5分程して、2人がトレーにアイスコーヒーが入ったコップを乗せて運んで来てくれた。菜々子が手渡してくれたコップを取ると、それを口に当てて純武は何度か喉を鳴らした。
「ふぅ……」
コーヒーは冷たくてとても美味しかった。頭の中まで冷える様に感じられた。
「どう〜?落ち着いた?」
「大分な。皆すまない」
皆が口々に気にしなくていいよと声を掛けてくれる。スクリーンのテレビ番組が純武の視界に入り、何となく眺める様に見た。番組の内容は、過疎化の進んだ地域に女性アナウンサーが出向き、地元の人間に暮らしの現状をインタビューするというものだった。そのアナウンサーが歩く街並みは、どこか見覚えがあった。
「おや?この番組……郡上市じゃないかい?」
「おおっ────ホントだぜ。タイムリーな番組だな」
アナウンサーが聞きやすい喋り方でナレーションを読む。スクリーンに映る景色が代わり、何処かの学校の校舎が流れる。その校舎の壁にヒビが入った箇所が映り、所々に塗装の剥がれが見受けられた。

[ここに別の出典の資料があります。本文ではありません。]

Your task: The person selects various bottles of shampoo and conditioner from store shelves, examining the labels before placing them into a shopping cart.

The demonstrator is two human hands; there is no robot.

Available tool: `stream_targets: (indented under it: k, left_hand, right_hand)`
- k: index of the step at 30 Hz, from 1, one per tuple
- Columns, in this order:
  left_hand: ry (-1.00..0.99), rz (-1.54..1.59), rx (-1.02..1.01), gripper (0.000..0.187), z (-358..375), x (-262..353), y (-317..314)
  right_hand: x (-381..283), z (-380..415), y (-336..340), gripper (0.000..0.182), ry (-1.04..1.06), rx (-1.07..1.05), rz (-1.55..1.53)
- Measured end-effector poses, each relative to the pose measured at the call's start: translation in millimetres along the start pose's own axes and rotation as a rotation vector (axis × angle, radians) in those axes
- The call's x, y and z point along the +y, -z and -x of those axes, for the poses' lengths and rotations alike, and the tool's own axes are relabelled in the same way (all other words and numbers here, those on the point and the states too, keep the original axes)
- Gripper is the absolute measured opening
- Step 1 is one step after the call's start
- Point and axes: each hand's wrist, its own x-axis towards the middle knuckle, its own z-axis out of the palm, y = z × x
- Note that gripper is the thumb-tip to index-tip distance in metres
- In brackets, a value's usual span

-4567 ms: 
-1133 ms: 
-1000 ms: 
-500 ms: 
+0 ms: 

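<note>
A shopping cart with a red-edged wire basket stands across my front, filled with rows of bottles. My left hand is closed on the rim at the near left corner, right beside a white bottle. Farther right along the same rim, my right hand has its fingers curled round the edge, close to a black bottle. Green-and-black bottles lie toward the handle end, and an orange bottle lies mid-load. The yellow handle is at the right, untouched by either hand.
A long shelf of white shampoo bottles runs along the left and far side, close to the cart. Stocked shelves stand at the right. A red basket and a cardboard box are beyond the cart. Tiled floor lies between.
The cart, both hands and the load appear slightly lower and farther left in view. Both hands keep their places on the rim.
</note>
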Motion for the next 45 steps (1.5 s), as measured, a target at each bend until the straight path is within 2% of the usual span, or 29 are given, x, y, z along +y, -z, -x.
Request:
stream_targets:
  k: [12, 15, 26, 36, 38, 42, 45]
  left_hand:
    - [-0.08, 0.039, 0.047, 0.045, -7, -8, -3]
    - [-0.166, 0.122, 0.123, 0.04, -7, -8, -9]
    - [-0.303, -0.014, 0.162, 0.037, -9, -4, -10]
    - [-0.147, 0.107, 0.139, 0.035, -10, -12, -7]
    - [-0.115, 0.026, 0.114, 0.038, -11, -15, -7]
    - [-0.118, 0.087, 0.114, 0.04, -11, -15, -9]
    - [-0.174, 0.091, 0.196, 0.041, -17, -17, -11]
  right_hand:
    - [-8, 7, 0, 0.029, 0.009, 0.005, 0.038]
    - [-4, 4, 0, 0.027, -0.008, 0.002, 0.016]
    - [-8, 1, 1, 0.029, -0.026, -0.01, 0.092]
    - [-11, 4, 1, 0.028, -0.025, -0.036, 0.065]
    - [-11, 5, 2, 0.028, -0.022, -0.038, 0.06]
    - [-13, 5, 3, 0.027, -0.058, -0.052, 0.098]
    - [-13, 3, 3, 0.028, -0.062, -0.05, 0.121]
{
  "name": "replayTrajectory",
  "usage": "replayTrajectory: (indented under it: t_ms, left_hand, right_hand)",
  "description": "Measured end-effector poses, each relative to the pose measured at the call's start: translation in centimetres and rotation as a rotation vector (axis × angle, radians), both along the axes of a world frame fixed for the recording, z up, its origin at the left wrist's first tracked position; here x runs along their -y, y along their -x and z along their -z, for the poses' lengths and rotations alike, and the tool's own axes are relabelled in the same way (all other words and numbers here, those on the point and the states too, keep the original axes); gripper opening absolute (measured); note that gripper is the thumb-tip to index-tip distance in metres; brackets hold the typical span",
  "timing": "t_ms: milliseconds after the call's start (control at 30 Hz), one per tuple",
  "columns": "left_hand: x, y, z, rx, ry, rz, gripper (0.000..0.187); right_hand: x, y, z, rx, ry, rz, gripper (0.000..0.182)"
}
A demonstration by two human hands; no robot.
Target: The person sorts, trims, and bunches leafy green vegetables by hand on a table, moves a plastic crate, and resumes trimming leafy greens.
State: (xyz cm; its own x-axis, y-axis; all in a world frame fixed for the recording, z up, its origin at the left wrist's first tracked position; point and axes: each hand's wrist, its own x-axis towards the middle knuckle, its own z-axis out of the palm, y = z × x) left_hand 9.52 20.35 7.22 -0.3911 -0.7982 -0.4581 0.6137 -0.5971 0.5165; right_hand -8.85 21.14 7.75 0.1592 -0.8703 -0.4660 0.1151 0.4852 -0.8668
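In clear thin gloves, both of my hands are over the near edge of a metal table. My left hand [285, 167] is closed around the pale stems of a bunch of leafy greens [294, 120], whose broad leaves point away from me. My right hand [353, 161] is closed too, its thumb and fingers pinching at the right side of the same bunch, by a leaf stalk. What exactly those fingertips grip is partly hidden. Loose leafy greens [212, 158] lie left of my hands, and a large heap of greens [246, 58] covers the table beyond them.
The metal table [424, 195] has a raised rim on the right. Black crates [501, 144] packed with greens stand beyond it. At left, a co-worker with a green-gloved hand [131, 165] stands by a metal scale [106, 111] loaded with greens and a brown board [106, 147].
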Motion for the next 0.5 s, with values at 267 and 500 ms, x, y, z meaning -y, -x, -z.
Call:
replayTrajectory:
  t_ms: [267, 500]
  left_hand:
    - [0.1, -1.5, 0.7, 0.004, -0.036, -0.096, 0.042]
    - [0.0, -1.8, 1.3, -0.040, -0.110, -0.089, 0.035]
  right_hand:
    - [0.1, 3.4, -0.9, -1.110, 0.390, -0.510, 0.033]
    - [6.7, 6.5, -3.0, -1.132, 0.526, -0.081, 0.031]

〈この郡上市にある高校の吹奏楽部に所属するメンバーは、なんとたった4人。3年生が引退してしまったからです。1年生は3人、2年生は1人という少人数です。唯一の2年生であり部長を務める彼女は────〉
その1人だけの2年生部長の名前が画面下に表示される。〈2年生:舞谷蓮子さん〉という白い文字がテロップに出ている。それと時を同じくして、上から紐で引っ張られる様に純武は腰を上げた。

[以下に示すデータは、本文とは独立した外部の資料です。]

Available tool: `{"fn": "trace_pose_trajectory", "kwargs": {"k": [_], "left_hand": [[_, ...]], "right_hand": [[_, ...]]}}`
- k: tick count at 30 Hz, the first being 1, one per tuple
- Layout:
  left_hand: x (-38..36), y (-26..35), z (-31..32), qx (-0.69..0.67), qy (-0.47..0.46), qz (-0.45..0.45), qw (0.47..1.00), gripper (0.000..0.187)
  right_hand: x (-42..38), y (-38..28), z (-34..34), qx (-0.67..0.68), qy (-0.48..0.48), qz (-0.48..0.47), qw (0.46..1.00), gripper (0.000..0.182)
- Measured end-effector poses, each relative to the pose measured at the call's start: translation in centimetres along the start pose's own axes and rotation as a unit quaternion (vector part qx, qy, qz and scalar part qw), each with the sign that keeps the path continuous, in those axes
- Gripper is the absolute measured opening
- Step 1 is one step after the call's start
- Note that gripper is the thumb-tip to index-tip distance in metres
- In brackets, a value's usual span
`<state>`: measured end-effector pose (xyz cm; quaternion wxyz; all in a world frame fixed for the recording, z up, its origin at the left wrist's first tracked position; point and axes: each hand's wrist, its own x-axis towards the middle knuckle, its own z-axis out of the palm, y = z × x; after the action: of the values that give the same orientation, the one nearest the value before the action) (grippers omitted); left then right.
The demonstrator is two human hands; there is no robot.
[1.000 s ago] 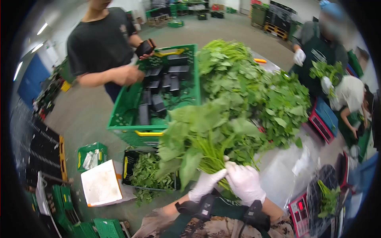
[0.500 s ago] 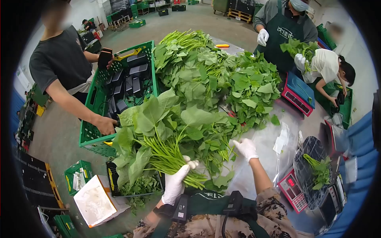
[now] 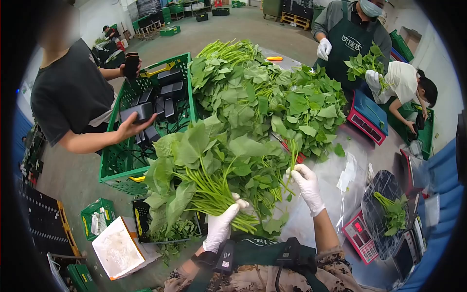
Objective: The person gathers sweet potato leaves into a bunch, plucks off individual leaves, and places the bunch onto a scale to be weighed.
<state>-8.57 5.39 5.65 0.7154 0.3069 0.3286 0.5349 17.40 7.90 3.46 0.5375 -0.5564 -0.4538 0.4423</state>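
Observation:
My left hand [image 3: 221, 226], in a white glove, is closed round the stems of a large leafy bunch [image 3: 199, 187] that fans out up and to the left. My right hand [image 3: 306, 187], also gloved, pinches a few thin green stems [image 3: 293, 158] upright, to the right of the bunch. Beyond both hands a big heap of leafy greens [image 3: 233, 92] covers the table. Something red, partly under leaves, lies just above my right hand.
A green crate [image 3: 189, 97] of black devices stands left, where a person [image 3: 73, 92] holds a device. Scales [image 3: 367, 117] [image 3: 360, 236] are at the right. An aproned co-worker [image 3: 350, 41] holds greens; another person bends over a crate. A white box [image 3: 119, 248] is lower left.
My right hand has closed on some stems and lifted them slightly. My left hand still holds the bunch. The person at the left has raised a black device from the crate.

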Motion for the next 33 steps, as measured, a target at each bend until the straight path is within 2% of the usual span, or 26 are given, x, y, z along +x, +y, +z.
{"fn": "trace_pose_trajectory", "kwargs": {"k": [4,8,12,15,19,23,26,27,29,31,33], "left_hand": [[0.1,0.2,0.3,-0.007,0.000,-0.010,1.000,0.029],[0.2,0.1,0.1,-0.032,-0.018,-0.009,0.999,0.023],[0.2,0.4,0.3,-0.040,-0.006,-0.025,0.999,0.025],[0.3,-0.4,-0.8,-0.003,-0.011,-0.002,1.000,0.029],[0.2,-0.4,-1.3,-0.008,-0.015,-0.014,1.000,0.033],[0.2,-0.5,-1.2,-0.032,-0.015,-0.024,0.999,0.033],[0.1,-0.2,-1.1,-0.042,-0.012,-0.039,0.998,0.032],[-0.1,0.4,-0.3,-0.040,0.006,-0.032,0.999,0.030],[-0.3,0.7,-0.7,-0.059,-0.036,-0.034,0.997,0.028],[-0.4,1.0,-0.6,-0.055,-0.025,0.013,0.998,0.029],[-0.6,1.6,-0.6,-0.079,-0.002,-0.001,0.997,0.035]], "right_hand": [[-1.0,-3.8,2.0,0.017,-0.061,-0.061,0.996,0.008],[-1.6,-6.6,4.4,-0.101,-0.091,-0.242,0.961,0.010],[-2.1,-8.5,7.6,-0.220,-0.140,-0.344,0.902,0.010],[-2.5,-8.5,9.4,-0.316,-0.191,-0.355,0.859,0.011],[-2.7,-7.9,9.8,-0.316,-0.179,-0.343,0.866,0.012],[-3.2,-8.9,10.1,-0.374,-0.161,-0.356,0.841,0.012],[-3.6,-9.4,10.2,-0.405,-0.139,-0.349,0.833,0.011],[-3.4,-9.6,9.7,-0.348,-0.155,-0.286,0.879,0.012],[-3.1,-10.0,8.5,-0.225,-0.171,-0.150,0.948,0.016],[-0.6,-6.0,5.6,-0.139,-0.073,-0.114,0.981,0.014],[2.1,-1.5,2.3,-0.113,0.014,-0.003,0.993,0.016]]}}
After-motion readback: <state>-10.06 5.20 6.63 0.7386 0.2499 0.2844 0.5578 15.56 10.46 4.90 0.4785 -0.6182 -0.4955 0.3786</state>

〈はい。今は4人だけの吹奏楽部ですけど、私はトランペットが吹けるだけで幸せなんです。中学校時代の後輩も3人入部してくれて……それも合わせて本当に幸せです。────はい。────いえ、人数は関係ありません。────はい!ありがとうございます!────頑張ります!〉
言った通り、心から幸せそうに笑みを作る制服姿の女学生の姿が映る。4人で演奏するシーンが流れる。トランペットを吹く1年生らしき1人の女生徒が、出す音を間違えてしまい3人がケラケラと笑い合っていた。
「え……純武……?」
菜々子が不思議そうに自分の顔を見上げていた。何でそんな顔で見てくるんだと思った。
「ぐっ──、うっ──」
涙が流れていた。勝手に涙が溢れる。自分でも何故涙が出るのか分からない。自分を見る菜々子が見上げるのを止め、その目頭からじわりと水滴が滴った。
「あ……あれ〜」
純武が隣を見ると、聖真の頬にも涙の筋が出来ていた。聖真だけでは無かった。瑠璃も足立も馬斗矢も一ですらも、全員の目から涙が溢れていた。
「ど──どういうことなんだ?」
信じられないといった様子で一が目を擦った。足立が鼻水を音を立ててすする。馬斗矢は手首に付けたリストバンドで涙を拭う。菜々子も瑠璃も、ハンカチで涙を拭いていた。
「私達っ……何でっ、泣いてるの?」
「わかりまっ、せん……何故かっ、急に……」
「何だぁっ──ヒクッ、何で……ズルルッ」
「ぼ、僕もっ──あっ、あれ?どうしたんだろっ……」
純武は腕で涙を拭う。涙と同時に、またしても記憶が呼び起こされる。6歳の頃の、あの記憶だ。
「思い出した……俺はあの叫び声を、あの言葉を、この……舞谷蓮子────蓮子ちゃんと聞いたんだ……」
同時に涙した後、7人全員がその事に疑問を感じた。話し合うと、たまたま同じテレビ番組を見て涙しただけなのかもしれないと仮説を立てた。
しかし、純武はテレビで流れた舞谷蓮子が、遠足に行った時まで同じ幼稚園に通っていた幼馴染であることを思い出したと皆に伝えた。しかも、例の記憶の叫び声を一緒に聞いた人間だという事も。
そうなってくると、7人は奇妙な感覚を感じずにはいられなかった。全員が同じテレビ番組を見て、全員が同時に涙を流し、その番組に純武が一緒に叫び声を聞いたという幼馴染が出ていた。何かが符合している訳では無い。だが、誰もが何かが符合している気がしてならなかった。
純武は、郡上市に行って舞谷蓮子と会って話がしたいと皆に話した。すると、他の6人も付いて行きたいと言った。
その後、明日の朝に一宮駅に集合することに決まった。今日のところは解散しようということになったが、菜々子は「私はまだ瑠璃ちゃんと話がしたい」と言ったので、純武は先に聖真と2人で帰ることにした。
大方、聖真に聞いた瑠璃の作ったAIのチコパフと話がしたいのだろうと純武は思った。